Fluctuations in rainfall leading to volatile cash flows: The Company’s power generation solely relies on run-of-the-river MHPPs which are exposed to vagaries of the monsoons. The risk is accentuated by VLL’s current modest scale of operations which exposes cash flows to volatility; during FY2017, severe drought conditions that prevailed in Sri Lanka had adversely affected the plant load factors of most mini hydro plants in Sri Lanka and consequently the profitability. During FY2017, the company’s total power generation stood at 48.5 GWh, a 28% reduction from the previous year’s total power generation. However, this risk is mitigated to a large extent by the recent geographical diversification.

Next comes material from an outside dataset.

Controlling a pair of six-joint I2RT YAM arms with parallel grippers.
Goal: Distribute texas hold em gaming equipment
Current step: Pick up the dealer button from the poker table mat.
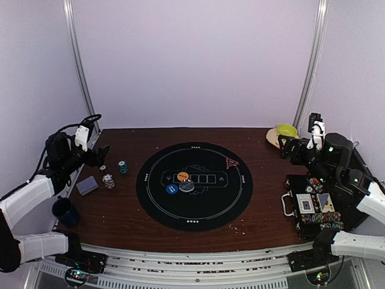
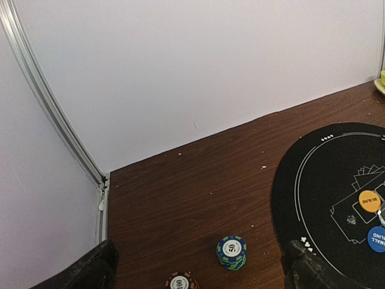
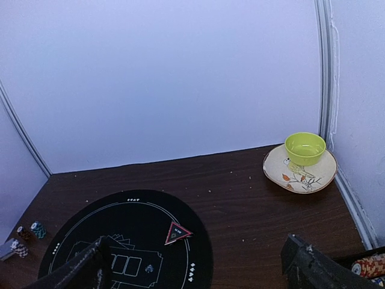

New Investments in Biomass Project: The rating also factors in VLL’s investments in the proposed Dendro/biomass plant in Sri Lanka at a cost over US$ 8.4 Mn, and requiring significant debt funding (~ 70% of the cost). This project has an installed capacity of 3.3 MW and is currently under construction in Dehiattakandiya, Sri Lanka. The total investment commitment by VILL for this project is about LKR 221 Mn for 51% stake and the company has already invested ~90% of the total capital commitments. This project is expected to commence its operation in Mid-2019. ICRA Lanka views positively the concessionary trade terms that has been provided by suppliers for this project in addition to the engagement of a specialized EPC contractor to carry out the same. Moreover, the new investor of this project, OC Energy Lanka Ltd- fully owned subsidiary of Obayashi Corporation of Japan, is also expected to infuse their expertise into this segment going forward. The timely completion of the project and successful management of fuel supply risk will be critical and ICRA Lanka will continue to monitor the same. 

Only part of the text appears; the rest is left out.